[DATA BELOW]
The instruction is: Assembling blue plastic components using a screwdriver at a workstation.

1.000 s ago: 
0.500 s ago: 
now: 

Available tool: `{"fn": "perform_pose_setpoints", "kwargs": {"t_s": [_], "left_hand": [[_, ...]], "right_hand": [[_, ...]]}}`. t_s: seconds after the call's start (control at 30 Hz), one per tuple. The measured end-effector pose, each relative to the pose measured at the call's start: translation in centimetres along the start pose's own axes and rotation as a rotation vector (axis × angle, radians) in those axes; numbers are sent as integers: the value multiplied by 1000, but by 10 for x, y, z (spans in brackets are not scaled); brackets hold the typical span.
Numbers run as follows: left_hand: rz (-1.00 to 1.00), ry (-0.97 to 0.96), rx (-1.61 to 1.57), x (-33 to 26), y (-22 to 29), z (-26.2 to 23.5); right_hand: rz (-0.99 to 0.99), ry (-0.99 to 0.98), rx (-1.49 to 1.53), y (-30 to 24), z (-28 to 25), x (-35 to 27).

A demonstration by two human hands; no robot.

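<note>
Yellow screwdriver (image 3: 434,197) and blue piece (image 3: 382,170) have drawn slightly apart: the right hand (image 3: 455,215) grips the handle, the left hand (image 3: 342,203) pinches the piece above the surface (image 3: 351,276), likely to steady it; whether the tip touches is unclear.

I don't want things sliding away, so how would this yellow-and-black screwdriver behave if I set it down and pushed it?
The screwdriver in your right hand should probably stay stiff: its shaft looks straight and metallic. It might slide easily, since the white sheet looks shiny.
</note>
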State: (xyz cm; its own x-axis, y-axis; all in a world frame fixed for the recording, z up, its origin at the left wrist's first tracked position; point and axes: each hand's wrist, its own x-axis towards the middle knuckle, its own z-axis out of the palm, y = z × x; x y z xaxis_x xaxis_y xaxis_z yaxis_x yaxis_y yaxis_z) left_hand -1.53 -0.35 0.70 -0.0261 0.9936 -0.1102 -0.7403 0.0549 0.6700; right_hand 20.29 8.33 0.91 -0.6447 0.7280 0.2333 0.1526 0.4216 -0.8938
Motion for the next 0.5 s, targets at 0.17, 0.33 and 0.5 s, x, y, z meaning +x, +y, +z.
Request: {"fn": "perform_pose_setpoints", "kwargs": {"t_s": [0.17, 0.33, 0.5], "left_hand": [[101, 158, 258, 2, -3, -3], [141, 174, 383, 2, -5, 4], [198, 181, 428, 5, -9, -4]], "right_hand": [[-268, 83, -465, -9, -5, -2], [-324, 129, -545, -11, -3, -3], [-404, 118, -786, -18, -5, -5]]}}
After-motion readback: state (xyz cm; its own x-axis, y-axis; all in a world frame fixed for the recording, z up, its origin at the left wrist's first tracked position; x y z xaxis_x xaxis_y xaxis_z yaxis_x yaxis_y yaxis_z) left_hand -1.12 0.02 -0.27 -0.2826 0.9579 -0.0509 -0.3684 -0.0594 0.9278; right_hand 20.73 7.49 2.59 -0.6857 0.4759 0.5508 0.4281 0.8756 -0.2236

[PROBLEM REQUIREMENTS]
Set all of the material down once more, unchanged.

[SOLUTION FOR THIS PROBLEM]
The instruction is: Assembling blue plastic components using a screwdriver at a workstation.

1.000 s ago: 
0.500 s ago: 
now: 

Available tool: `{"fn": "perform_pose_setpoints", "kwargs": {"t_s": [_], "left_hand": [[_, ...]], "right_hand": [[_, ...]]}}`. t_s: seconds after the call's start (control at 30 Hz), one per tuple. The measured end-effector pose, each relative to the pose measured at the call's start: translation in centimetres along the start pose's own axes and rotation as a rotation vector (axis × angle, radians) in those axes; numbers are sent as integers: the value multiplied by 1000, but by 10 for x, y, z (spans in brackets are not scaled); brackets hold the typical span.
Numbers run as follows: left_hand: rz (-1.00 to 1.00), ry (-0.97 to 0.96), rx (-1.61 to 1.57), x (-33 to 26), y (-22 to 29), z (-26.2 to 23.5); right_hand: rz (-0.99 to 0.99), ry (-0.99 to 0.98), rx (-1.49 to 1.53), y (-30 to 24), z (-28 to 25), x (-35 to 27).

A demonstration by two human hands; no robot.

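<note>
Yellow screwdriver (image 3: 434,197) and blue piece (image 3: 382,170) have drawn slightly apart: the right hand (image 3: 455,215) grips the handle, the left hand (image 3: 342,203) pinches the piece above the surface (image 3: 351,276), likely to steady it; whether the tip touches is unclear.

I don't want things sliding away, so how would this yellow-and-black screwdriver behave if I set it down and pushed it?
The screwdriver in your right hand should probably stay stiff: its shaft looks straight and metallic. It might slide easily, since the white sheet looks shiny.
</note>
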State: (xyz cm; its own x-axis, y-axis; all in a world frame fixed for the recording, z up, its origin at the left wrist's first tracked position; point and axes: each hand's wrist, its own x-axis towards the middle knuckle, its own z-axis out of the palm, y = z × x; x y z xaxis_x xaxis_y xaxis_z yaxis_x yaxis_y yaxis_z) left_hand -1.53 -0.35 0.70 -0.0261 0.9936 -0.1102 -0.7403 0.0549 0.6700; right_hand 20.29 8.33 0.91 -0.6447 0.7280 0.2333 0.1526 0.4216 -0.8938
Motion for the next 0.5 s, targets at 0.17, 0.33 and 0.5 s, x, y, z meaning +x, +y, +z.
Request: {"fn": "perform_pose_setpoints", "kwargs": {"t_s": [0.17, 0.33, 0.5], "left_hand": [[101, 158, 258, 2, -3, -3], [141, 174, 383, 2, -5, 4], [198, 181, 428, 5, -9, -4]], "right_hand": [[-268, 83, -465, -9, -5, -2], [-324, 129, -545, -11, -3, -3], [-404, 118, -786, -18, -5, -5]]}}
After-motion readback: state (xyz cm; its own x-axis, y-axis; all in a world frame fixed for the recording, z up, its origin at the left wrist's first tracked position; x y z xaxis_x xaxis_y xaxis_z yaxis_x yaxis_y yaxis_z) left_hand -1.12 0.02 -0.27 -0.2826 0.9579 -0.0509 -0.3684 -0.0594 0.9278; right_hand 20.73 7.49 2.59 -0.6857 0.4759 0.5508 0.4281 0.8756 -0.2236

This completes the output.